WORK TASK: Report how many lines in the listing below include the word "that". Write nothing besides the number.
--------------------------------------------------
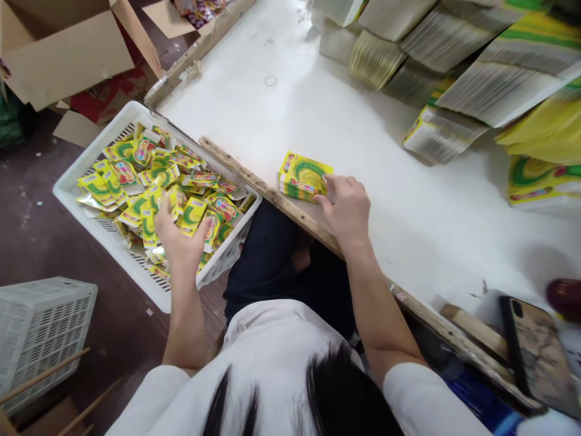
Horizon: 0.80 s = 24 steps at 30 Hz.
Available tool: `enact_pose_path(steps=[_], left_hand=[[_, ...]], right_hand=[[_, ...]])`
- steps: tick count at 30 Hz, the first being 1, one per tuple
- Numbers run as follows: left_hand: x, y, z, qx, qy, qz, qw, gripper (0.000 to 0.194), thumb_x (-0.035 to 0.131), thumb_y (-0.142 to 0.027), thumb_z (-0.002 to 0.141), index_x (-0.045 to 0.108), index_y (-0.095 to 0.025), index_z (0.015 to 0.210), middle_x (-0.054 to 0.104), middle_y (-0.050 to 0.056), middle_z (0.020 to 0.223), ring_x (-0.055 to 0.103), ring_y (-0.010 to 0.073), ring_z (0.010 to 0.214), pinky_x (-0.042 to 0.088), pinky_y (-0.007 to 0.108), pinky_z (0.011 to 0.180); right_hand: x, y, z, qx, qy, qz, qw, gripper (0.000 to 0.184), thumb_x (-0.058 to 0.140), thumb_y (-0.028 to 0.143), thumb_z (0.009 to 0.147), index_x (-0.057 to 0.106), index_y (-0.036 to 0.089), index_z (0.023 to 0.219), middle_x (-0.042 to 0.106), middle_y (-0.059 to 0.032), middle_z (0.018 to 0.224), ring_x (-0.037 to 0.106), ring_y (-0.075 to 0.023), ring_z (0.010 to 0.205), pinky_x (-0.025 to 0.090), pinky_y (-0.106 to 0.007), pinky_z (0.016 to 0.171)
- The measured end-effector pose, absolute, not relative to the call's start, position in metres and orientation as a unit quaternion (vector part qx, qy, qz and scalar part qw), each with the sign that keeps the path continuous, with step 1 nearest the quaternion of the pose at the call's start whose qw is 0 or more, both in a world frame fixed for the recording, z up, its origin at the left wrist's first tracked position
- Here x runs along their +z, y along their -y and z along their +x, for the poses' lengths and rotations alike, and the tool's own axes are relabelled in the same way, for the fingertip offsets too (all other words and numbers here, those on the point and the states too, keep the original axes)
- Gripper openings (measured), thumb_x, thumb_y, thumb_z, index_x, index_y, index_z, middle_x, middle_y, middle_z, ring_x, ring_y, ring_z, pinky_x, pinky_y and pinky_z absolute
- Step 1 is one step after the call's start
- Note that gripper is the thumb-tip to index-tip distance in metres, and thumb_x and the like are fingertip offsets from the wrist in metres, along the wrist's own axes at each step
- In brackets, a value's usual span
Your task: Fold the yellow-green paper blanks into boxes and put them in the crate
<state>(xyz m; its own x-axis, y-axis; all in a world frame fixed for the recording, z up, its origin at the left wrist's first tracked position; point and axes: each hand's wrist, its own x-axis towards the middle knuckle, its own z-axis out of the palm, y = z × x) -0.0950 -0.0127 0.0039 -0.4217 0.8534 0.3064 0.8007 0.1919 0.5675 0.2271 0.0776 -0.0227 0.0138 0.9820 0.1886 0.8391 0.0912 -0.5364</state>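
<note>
A small stack of flat yellow-green cartons (305, 174) lies near the wooden edge of the white table. My right hand (348, 206) grips its right end, thumb at the front and fingers behind. Over the white plastic basket (106, 247), my left hand (181, 237) has thumb and fingers apart, with no carton plainly held. Small yellow-green cartons (193, 215), many with red lettering, fill this basket in a loose heap. The left fingertips are close to the heap; whether they touch it I cannot tell.
Tall stacks of flat cartons (490, 82) stand at the table's far right. A phone (540, 354) lies near the right edge. Left of the table are an open cardboard box (72, 60) and another white basket (40, 339) on the floor. A wooden strip (281, 203) borders the table.
</note>
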Motion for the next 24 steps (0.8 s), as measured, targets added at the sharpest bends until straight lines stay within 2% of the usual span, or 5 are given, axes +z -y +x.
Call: enact_pose_path(steps=[5,11,15,18,24], left_hand=[[-0.003,0.014,-0.043,0.369,-0.674,0.583,0.264,0.055,0.075,-0.043,0.083,0.058,-0.023,0.131,0.064,0.011,0.134,0.06,0.0278,0.127,0.047,0.047,0.109],[-0.012,0.013,0.014,0.503,-0.486,0.437,0.566,0.078,0.081,-0.062,0.07,0.053,-0.029,0.135,0.066,0.011,0.13,0.062,0.0303,0.125,0.054,0.044,0.099],[0.002,0.005,0.031,0.642,-0.423,0.305,0.562,0.051,0.06,-0.071,0.083,0.06,-0.027,0.108,0.068,0.007,0.103,0.067,0.0263,0.108,0.054,0.045,0.097],[0.019,-0.002,0.034,0.702,-0.422,0.248,0.518,0.049,0.057,-0.073,0.083,0.052,-0.024,0.085,0.05,-0.001,0.071,0.059,0.0165,0.071,0.056,0.035,0.079],[0.015,0.001,0.031,0.709,-0.436,0.232,0.503,0.064,0.06,-0.086,0.074,0.052,-0.023,0.083,0.046,-0.003,0.07,0.05,0.0108,0.059,0.05,0.026,0.061]], right_hand=[[-0.018,-0.074,0.224,0.133,0.675,-0.658,0.306,0.035,0.071,0.012,0.078,0.059,0.019,0.11,0.066,-0.0099,0.101,0.061,-0.0313,0.099,0.052,-0.05,0.093],[0.006,-0.031,0.197,0.348,0.67,-0.512,0.41,0.025,0.071,0.019,0.083,0.052,0.025,0.098,0.061,0.0008,0.085,0.062,-0.0182,0.074,0.056,-0.034,0.071],[0.011,0.002,0.168,0.544,0.634,-0.375,0.401,0.02,0.07,0.019,0.086,0.053,0.024,0.096,0.061,0.0012,0.086,0.063,-0.015,0.072,0.055,-0.028,0.066],[0.014,0.015,0.154,0.59,0.62,-0.32,0.406,0.019,0.072,0.019,0.086,0.057,0.024,0.096,0.063,-0.0008,0.093,0.064,-0.0167,0.085,0.057,-0.03,0.078],[0.009,0.013,0.147,0.583,0.6,-0.347,0.422,0.031,0.081,0.028,0.081,0.059,0.025,0.102,0.064,0.0007,0.091,0.064,-0.0162,0.082,0.056,-0.03,0.078]])
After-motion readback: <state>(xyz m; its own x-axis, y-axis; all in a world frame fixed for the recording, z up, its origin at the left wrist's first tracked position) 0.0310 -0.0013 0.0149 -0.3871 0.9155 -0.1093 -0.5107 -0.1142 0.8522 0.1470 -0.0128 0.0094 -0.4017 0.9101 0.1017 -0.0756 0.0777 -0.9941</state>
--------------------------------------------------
COMPLETED TASK: 2